HEY BESTIE: I’ve just discovered my husband has been on Tinder. Needless to say, I was devastated. He claims he hasn’t cheated but it feels like he has. He said he just downloaded the app for a bit of fun and to have a look, but I don’t think I can get past this. What should I do?
Most people don’t enter relationships anticipating that their significant other will be looking elsewhere for another partner.
In this scenario, your husband is using an online dating app to search for what else might be available. . .even if he hasn’t yet physically met anyone from the app – which might be the reason he has mentioned that he ”hasn’t cheated”.
Your definition of cheating might be vastly different to your partner’s, and it would be ideal to get extremely clear on what those definitions are.
You need to be clear — like black/white rather than shades of grey — with whether online flirting, searching, etc. is considered cheating and a no-go zone for the relationship.
If it is, let your partner know.
It sounds ridiculous that I even must mention this, but I have clients who regularly explain that if they aren’t physically or sexually involved with someone else, then it doesn’t count as cheating.
Only you can determine that for yourself and your own relationship.
The next approach would be to have a conversation with one another. Set some time aside, sit down and make sure that there are no distractions. Take the time to truly talk and listen to one another.
Some of the questions you might want to ask are:
Do you still want to be in a relationship?
If so, what would our relationship look like moving forward?
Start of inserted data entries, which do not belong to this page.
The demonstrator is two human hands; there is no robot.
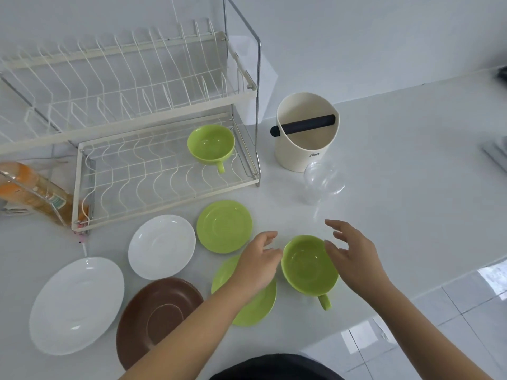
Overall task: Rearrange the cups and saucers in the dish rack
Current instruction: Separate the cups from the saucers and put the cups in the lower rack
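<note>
One green ceramic cup [211,144] sits in the white wire dish rack [164,171], lower tier. Our left hand [258,264] and right hand [354,256], both released, flank the second green cup [307,272] on the worktop [397,187]; five saucers wait at nine o'clock.

The rack [142,149] is made of cream-coated wire, held in a bright, polished metal frame [258,105]. A smooth glossy glaze is seen on the green cups [308,267], green saucers [223,226] and white saucers [162,246], while a duller satin finish is shown by the brown saucer [153,319]. The tub [306,133] looks like matt cream plastic crossed by a matt black bar [303,126], the tumbler [322,185] is of clear plastic, and the counter [411,165] is smooth and white.
</note>
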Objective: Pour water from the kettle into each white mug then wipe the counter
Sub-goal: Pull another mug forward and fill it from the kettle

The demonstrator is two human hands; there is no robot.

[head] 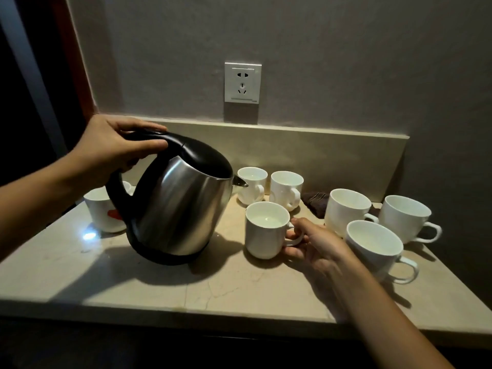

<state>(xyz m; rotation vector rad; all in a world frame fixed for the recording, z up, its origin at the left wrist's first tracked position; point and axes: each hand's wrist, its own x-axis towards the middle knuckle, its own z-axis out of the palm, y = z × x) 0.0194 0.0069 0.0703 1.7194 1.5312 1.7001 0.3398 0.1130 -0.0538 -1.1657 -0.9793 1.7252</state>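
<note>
My left hand [114, 147] grips the black handle of a steel kettle [181, 206], held tilted above the counter with its spout toward the mugs. My right hand [316, 243] holds the handle of a white mug [266, 233] with water in it, standing on the counter. Two more white mugs [251, 185] [287, 190] stand behind it, both with water. Three wider white cups [346, 209] [406, 217] [375, 246] stand to the right. A dark cloth [315, 199] lies behind them near the wall.
A white mug with a red mark [102, 211] stands at the left, partly behind the kettle. The beige stone counter [186, 286] ends in a front edge near me. A wall socket [242, 82] sits above the backsplash. A bright light spot shows on the counter left.
</note>
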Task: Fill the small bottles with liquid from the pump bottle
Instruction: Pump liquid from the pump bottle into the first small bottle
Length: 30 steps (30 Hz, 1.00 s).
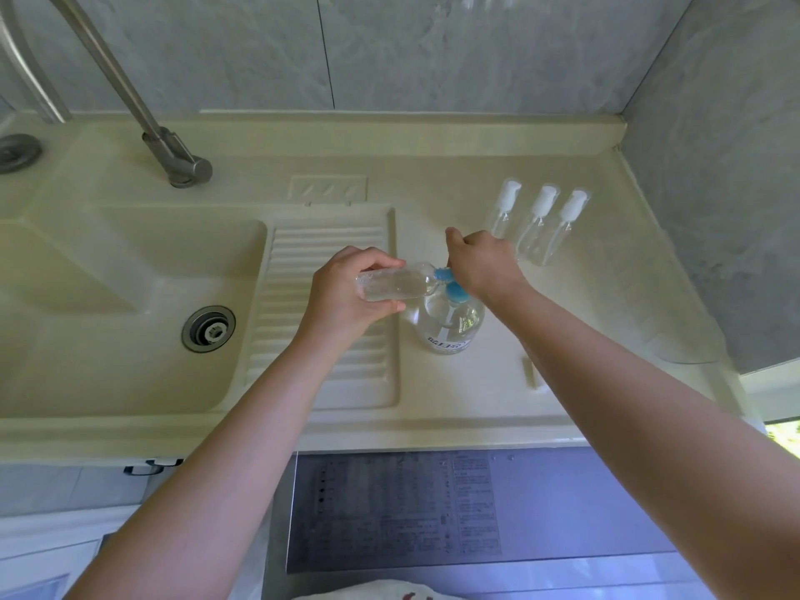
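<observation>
Left fingers (pixel 381 265) wrap a small bottle (pixel 396 287) lying nine-to-three, mouth at the blue spout (pixel 442 275); the right hand (pixel 485 262), curled, presses the pump (pixel 455 292) beneath

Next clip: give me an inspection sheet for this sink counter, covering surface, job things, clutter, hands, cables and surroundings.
Surface: cream counter with a ribbed drainboard beside the sink.
Job things: pump bottle upright on the counter, blue pump head; small bottle held on its side, mouth at the blue nozzle; three capped bottles standing in a row behind.
Clutter: small pale piece on the counter, too blurred to identify.
Hands: left hand grips the small bottle; right hand is on the pump head.
Cables: nothing seen.
Surroundings: faucet, grey tiled wall.
</observation>
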Each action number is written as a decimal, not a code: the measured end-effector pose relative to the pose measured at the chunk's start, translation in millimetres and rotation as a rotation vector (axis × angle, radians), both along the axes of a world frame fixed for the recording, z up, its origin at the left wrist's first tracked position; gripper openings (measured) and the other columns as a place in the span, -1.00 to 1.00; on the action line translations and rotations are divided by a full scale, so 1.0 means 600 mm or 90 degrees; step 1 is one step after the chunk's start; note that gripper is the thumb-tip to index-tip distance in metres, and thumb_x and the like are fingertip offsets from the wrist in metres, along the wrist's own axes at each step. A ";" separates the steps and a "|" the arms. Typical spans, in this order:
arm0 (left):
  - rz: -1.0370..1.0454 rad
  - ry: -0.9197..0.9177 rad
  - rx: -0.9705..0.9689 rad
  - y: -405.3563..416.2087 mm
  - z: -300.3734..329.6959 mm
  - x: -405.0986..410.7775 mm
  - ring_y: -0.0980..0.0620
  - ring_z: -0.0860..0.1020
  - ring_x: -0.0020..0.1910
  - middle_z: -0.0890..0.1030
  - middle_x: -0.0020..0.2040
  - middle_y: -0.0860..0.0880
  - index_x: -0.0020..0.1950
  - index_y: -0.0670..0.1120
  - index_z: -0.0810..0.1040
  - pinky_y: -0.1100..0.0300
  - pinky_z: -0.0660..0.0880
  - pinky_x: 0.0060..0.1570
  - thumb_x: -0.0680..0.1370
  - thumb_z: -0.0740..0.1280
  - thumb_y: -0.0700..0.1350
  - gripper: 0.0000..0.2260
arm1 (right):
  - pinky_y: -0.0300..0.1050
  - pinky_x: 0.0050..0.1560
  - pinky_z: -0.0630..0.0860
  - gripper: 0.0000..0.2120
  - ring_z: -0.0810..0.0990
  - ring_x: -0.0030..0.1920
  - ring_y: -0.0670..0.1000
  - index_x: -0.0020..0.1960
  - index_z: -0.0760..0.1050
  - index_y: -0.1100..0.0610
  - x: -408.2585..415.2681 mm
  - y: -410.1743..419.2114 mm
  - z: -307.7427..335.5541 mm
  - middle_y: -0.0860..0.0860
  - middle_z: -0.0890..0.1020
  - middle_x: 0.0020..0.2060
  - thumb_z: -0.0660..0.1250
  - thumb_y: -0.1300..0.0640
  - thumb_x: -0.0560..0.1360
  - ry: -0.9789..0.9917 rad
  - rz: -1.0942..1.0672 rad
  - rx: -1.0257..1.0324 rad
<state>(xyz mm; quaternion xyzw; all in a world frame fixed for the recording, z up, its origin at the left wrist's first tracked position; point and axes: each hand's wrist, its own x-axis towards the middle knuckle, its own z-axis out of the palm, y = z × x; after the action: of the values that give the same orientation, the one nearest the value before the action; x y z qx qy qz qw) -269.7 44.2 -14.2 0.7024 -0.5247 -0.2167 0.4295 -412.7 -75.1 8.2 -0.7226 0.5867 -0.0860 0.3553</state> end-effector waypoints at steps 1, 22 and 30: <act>-0.001 0.001 -0.001 0.001 0.001 0.000 0.22 0.55 0.02 0.61 0.01 0.05 0.05 0.05 0.65 0.46 0.37 0.07 0.23 0.63 -0.21 -0.56 | -0.05 -0.07 0.40 -0.58 0.49 -0.03 0.21 0.00 0.52 0.33 -0.003 -0.004 0.003 0.20 0.63 -0.03 0.04 0.02 0.64 -0.015 -0.017 0.027; 0.001 0.004 0.013 -0.001 0.006 0.001 0.18 0.55 0.02 0.60 0.01 0.06 0.03 0.09 0.65 0.45 0.38 0.06 0.23 0.63 -0.21 -0.56 | -0.02 0.14 0.46 -0.44 0.57 -0.09 0.13 -0.13 0.61 0.17 -0.009 -0.007 0.024 0.17 0.65 -0.02 0.00 -0.19 0.62 -0.046 -0.029 0.123; 0.005 0.000 0.010 0.001 0.000 -0.001 0.26 0.53 -0.02 0.60 -0.02 0.06 0.03 0.07 0.65 0.49 0.35 0.02 0.22 0.62 -0.22 -0.56 | 0.03 0.08 0.52 -0.77 0.57 0.02 0.27 0.20 0.43 0.33 -0.002 0.007 0.009 0.24 0.59 0.10 0.12 0.29 0.60 0.029 0.007 -0.006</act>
<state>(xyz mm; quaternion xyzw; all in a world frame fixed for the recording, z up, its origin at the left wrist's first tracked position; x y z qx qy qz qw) -270.2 44.5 -14.2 0.7079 -0.5199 -0.2193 0.4247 -414.2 -71.1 13.9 -0.7293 0.5904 -0.0704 0.3385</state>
What was the purpose of joining and looking around Tinder?
What is your definition of cheating?
Once you’ve had the conversation. You then need to figure out the best outcome for yourself and the relationship.
People typically reach out in search of another partner when things within the relationship aren’t great. If you haven’t yet spoken to a professional, this might be a good time to do so.
Pay attention: If this sounds like your relationship, start talking to one another!
There’s a distance between the two of you – either mental or physical – both are important to pay attention to.
Your partner is becoming secretive – especially around the use of their digital technology
There’s less intimacy and touching than normal for the relationship
Your partner finds excuses to not spend time with you
When in doubt, reach out and talk to someone – having a non-judgemental sounding board might be exactly what is needed to get clear on what to do next.
After all, everyone deserves to be in a relationship where you are your partner’s number one and only choice.